* Task *
Going through the material below, output exactly the lines from the one containing "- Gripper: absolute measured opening" through the one containing "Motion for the", and no pictures.

* Data section *
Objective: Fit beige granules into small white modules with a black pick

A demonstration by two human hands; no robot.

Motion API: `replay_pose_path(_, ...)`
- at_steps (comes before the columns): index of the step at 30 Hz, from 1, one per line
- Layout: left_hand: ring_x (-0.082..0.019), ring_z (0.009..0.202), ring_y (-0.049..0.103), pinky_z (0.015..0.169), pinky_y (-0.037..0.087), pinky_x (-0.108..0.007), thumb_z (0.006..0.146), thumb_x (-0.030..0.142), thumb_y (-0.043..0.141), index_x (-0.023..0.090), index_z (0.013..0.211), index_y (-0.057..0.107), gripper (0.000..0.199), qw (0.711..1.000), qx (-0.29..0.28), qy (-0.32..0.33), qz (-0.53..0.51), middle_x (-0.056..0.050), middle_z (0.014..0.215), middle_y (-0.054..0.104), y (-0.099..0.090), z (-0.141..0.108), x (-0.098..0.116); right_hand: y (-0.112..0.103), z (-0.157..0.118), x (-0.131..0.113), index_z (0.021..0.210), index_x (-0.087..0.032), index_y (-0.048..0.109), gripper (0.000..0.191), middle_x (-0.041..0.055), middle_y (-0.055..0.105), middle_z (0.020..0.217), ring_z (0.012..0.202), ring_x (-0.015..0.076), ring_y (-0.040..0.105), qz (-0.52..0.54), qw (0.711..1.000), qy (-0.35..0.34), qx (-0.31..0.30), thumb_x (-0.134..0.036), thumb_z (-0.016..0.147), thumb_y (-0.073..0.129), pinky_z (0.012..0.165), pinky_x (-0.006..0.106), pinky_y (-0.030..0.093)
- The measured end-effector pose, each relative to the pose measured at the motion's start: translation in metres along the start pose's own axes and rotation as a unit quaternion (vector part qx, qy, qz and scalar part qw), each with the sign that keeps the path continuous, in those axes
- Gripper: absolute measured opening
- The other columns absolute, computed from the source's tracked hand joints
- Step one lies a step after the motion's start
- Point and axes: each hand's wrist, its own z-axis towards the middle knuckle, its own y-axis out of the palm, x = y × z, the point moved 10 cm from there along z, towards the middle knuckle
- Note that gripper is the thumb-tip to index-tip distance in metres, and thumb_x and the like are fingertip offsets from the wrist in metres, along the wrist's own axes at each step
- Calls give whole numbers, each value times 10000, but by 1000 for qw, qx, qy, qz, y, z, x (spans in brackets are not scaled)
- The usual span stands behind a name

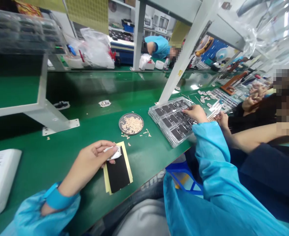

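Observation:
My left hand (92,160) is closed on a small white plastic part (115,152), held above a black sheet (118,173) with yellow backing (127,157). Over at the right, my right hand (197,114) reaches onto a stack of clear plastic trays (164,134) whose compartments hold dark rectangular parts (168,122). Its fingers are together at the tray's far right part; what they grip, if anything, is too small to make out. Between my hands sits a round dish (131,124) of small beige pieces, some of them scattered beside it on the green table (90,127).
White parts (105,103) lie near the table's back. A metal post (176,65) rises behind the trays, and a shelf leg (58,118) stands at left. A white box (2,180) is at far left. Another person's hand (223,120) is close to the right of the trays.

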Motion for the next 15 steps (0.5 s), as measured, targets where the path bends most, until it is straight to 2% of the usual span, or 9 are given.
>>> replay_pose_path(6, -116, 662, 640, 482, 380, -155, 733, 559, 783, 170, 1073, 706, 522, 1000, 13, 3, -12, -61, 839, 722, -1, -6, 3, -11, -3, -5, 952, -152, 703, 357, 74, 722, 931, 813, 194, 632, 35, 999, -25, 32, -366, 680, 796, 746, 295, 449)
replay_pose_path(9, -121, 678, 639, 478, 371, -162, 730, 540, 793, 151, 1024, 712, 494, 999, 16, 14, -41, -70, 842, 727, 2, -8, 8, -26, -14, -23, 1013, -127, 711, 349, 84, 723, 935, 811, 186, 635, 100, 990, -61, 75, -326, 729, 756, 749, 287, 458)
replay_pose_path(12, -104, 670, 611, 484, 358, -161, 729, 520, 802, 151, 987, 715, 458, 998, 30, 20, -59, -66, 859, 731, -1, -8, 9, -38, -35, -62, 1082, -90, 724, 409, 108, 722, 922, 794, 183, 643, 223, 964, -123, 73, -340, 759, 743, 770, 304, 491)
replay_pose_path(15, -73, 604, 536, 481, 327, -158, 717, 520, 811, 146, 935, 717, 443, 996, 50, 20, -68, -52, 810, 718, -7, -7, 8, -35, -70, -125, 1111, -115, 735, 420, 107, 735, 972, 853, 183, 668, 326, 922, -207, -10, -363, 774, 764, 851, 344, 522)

* Worked solution *
- Gripper: absolute measured opening
- The other columns absolute, computed from the source's tracked hand joints
- Step one lies a step after the motion's start
- Point and axes: each hand's wrist, its own z-axis towards the middle knuckle, its own y-axis out of the palm, x = y × z, the point moved 10 cm from there along z, towards the middle knuckle
- Note that gripper is the thumb-tip to index-tip distance in metres, and thumb_x and the like are fingertip offsets from the wrist in metres, along the wrist's own axes at each step
- Calls give whole numbers, each value times 10000, but by 1000 for qw, qx, qy, qz, y, z, x (spans in brackets are not scaled)
- The usual span stands behind a name


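Observation:
My left hand (92,160) is closed on a small white plastic part (115,152), held above a black sheet (118,173) with yellow backing (127,157). Over at the right, my right hand (197,114) reaches onto a stack of clear plastic trays (164,134) whose compartments hold dark rectangular parts (168,122). Its fingers are together at the tray's far right part; what they grip, if anything, is too small to make out. Between my hands sits a round dish (131,124) of small beige pieces, some of them scattered beside it on the green table (90,127).
White parts (105,103) lie near the table's back. A metal post (176,65) rises behind the trays, and a shelf leg (58,118) stands at left. A white box (2,180) is at far left. Another person's hand (223,120) is close to the right of the trays.
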
Motion for the next 15 steps (0.5 s), as measured, targets where the path bends most, until it is straight to 2% of the usual span, or 9 are given.

No more output is needed for this exercise.